Banks Nii Luutiksm Conservancy is a BC Parks conservancy on the northwest portion of Banks Island, 20 kilometres south of Kitkatla/Gitxaala and 60 kilometres southwest of Prince Rupert. BC Parks says access is primarily by boat, with sheltered inlets suitable for anchoring.
The conservancy is part of greater Banks Island, a large, isolated, exposed, and wild island.
It is remote coastal country.
Banks Nii Luutiksm is a remote North Coast conservancy for experienced boaters, hunters in season, and visitors researching Gitxaala cultural values, coastal muskeg, marine habitat, and island conservation. BC Parks says Banks Island is part of the Milbanke Strandflat, a flat low plain underlain by granite.
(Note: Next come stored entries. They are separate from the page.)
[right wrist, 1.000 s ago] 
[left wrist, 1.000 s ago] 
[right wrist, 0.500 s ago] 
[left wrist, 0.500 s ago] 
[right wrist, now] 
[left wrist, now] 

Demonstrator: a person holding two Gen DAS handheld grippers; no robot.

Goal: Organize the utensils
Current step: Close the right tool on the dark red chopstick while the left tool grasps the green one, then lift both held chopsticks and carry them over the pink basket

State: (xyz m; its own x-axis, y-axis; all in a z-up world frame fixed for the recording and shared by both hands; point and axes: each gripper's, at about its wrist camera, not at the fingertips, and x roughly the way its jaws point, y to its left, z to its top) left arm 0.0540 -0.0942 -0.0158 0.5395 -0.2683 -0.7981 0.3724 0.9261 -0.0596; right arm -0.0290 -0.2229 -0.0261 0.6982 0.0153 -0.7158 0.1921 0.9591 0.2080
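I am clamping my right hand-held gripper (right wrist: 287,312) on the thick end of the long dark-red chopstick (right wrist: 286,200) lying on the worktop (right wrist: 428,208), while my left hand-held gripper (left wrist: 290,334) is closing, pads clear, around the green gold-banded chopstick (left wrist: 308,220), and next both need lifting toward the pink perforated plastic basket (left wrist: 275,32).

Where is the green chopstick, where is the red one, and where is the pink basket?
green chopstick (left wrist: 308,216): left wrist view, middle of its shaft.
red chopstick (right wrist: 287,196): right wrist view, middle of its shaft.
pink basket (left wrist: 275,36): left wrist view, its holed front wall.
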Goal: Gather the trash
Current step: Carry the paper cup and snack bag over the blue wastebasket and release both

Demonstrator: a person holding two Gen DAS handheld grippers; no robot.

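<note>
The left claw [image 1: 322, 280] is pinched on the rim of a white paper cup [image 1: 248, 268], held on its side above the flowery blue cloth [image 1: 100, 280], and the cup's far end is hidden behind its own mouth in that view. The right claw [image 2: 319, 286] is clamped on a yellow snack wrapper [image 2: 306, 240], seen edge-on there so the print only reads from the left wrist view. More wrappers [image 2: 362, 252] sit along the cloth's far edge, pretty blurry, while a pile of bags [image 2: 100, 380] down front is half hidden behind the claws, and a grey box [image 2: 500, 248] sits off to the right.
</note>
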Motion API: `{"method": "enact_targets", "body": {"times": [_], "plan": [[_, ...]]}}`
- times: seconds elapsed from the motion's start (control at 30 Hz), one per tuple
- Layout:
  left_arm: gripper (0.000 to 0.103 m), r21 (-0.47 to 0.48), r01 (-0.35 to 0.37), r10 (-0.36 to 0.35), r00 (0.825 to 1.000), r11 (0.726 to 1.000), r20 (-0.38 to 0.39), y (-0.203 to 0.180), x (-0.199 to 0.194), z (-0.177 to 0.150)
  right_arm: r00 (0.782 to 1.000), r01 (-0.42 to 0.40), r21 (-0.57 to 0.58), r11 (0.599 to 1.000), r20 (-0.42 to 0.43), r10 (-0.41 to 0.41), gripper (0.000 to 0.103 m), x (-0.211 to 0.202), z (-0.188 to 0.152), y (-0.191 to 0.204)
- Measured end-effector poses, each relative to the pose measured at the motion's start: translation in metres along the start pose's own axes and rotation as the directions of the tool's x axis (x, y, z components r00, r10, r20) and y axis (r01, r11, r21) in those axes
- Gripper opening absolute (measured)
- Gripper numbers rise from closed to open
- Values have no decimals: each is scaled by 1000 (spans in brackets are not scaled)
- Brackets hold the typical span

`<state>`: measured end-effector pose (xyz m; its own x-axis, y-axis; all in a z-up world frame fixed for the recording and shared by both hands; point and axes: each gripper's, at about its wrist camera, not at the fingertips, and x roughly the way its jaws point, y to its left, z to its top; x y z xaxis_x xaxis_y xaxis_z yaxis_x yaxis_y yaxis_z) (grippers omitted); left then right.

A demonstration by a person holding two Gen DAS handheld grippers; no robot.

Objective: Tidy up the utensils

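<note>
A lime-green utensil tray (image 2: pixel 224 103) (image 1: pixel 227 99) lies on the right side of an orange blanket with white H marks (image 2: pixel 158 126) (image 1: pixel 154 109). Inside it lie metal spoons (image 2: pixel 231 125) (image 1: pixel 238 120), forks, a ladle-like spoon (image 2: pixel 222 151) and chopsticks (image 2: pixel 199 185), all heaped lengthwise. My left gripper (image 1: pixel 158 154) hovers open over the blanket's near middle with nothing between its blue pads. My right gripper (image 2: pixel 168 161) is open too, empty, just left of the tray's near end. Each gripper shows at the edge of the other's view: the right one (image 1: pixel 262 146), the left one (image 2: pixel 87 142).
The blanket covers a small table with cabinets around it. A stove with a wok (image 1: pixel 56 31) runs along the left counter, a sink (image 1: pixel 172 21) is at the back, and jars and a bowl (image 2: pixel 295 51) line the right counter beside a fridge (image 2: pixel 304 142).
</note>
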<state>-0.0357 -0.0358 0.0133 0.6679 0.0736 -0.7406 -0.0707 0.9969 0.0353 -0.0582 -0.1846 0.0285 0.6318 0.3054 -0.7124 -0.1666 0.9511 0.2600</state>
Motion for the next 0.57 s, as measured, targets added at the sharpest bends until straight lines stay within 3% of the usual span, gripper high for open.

The area contains small lakes and is important for traditional harvest of intertidal marine resources by the Gitxaala Nation. BC Parks notes a long history of First Nations use, registered archaeological sites including fish traps and fish weirs, and likely additional sites.
Conservation values include representative coastal flora and fauna, plant communities and animal species at risk, lowland coastal muskeg, bogs and fens, bog forests, limestone features, extensive kelp beds, small estuaries, marine invertebrates, and seabird and shorebird feeding and moulting areas.
Plan around remote boating, sheltered anchorage, hunting in season, small-lake and coastal observation, Gitxaala cultural-history awareness, kelp-bed and estuary research, marine wildlife viewing, and map-based route planning.
Confirm marine weather, charts, anchorage options, hunting seasons, licences, cultural-site respect, remote emergency planning, tides, nearby conservancy boundaries, and BC Parks updates before travelling.